Installation of the MSI SPATIUM M480 Heatsink
You do not need to remove the stickers on the front or back of the SSD before installing it on the heatsink. You may leave them on since they serve as a heat transmission between the SSD and the thermal pads and do not obstruct cooling. You may, however, remove them if you want direct chip contact with the thermal pads, but be aware that this will invalidate your warranty! We removed the stickers for our testing and mounted the heatsink with direct contact with the thermal pads and chips, with no stickers.
When installing the SSD in the bottom sled of the heatsink, double-check that it is oriented correctly. A slide-stop on the back end of the bottom sled prevents the SSD from moving beyond a particular point. This allows you to precisely align the SSD on the sled. However, if you flip the SSD backwards to the point where the “fingers” are at this stop, it will not fit in your M.2 slot.
Make that the connection “fingers” are pointing toward the bottom sled’s open end, and then place the SSD against the stop on the opposite end. Then, when you put the top heatsink on top of it, line up the holes and everything will fit together well. Do not push or drag the SSD over the thermal pads; instead, just put it in place, then place the top heatsink on top of it, and then screw it in.
The heatsink does not completely reach over the controller, as we discovered. An edge of the controller can be seen peeping out from behind the heatsink. The thermal pads cover the majority of the controller, however there is a section here that is not completely covered and cooled. The controller gets hot once again, and this heatsink doesn’t seem to be completely covering it since the controller is on the far end of these SSDs, rather than in the center.
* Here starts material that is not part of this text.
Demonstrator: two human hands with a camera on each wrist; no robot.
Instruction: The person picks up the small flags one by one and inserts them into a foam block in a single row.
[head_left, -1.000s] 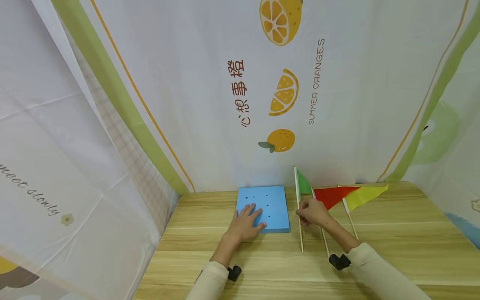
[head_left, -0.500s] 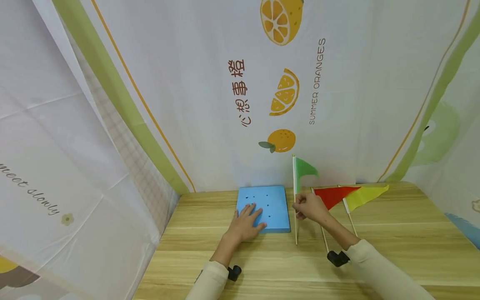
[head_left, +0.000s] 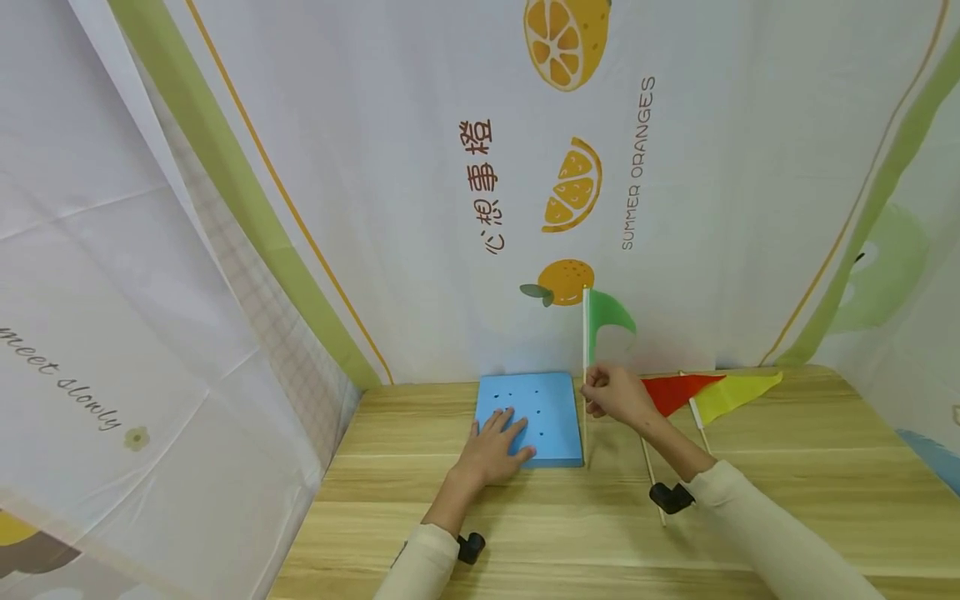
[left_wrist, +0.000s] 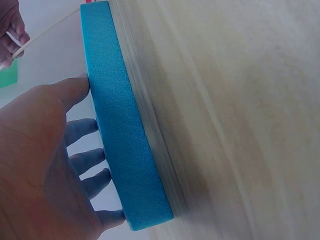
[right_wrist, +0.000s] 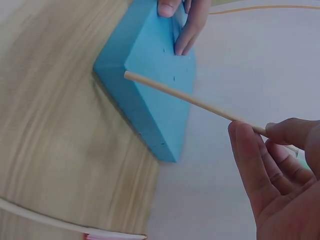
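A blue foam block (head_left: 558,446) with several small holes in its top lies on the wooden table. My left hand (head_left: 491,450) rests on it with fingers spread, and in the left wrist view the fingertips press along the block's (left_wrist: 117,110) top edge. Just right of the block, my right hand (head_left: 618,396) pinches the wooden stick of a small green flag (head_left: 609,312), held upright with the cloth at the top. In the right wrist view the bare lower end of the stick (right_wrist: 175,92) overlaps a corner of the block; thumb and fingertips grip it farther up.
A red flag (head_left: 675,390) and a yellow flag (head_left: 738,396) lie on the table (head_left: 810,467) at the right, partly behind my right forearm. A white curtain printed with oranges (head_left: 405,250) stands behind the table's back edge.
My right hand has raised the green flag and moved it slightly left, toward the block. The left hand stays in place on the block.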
The same is true on the SSD’s opposite end, where a portion of the 3D NAND flash is likewise exposed. It’s less essential for the NAND, but it’s more crucial for the controller. The controller is in the center of previous SSD designs, which would have been OK here, but in this design, it’s on the far end, and the heatsink doesn’t completely reach out enough to cover it.
Another peculiarity of the heatsink design is that the swooping “additional surface area” fins are located on the end of the SSD, where the 3D NAND flash chips reside, rather than immediately over the controller chip on the right-side. This is strange since with an SSD, the controller, not the NAND chips, becomes the hottest. It’s possible that having this additional surface area right above the controller would have been ideal for improved cooling.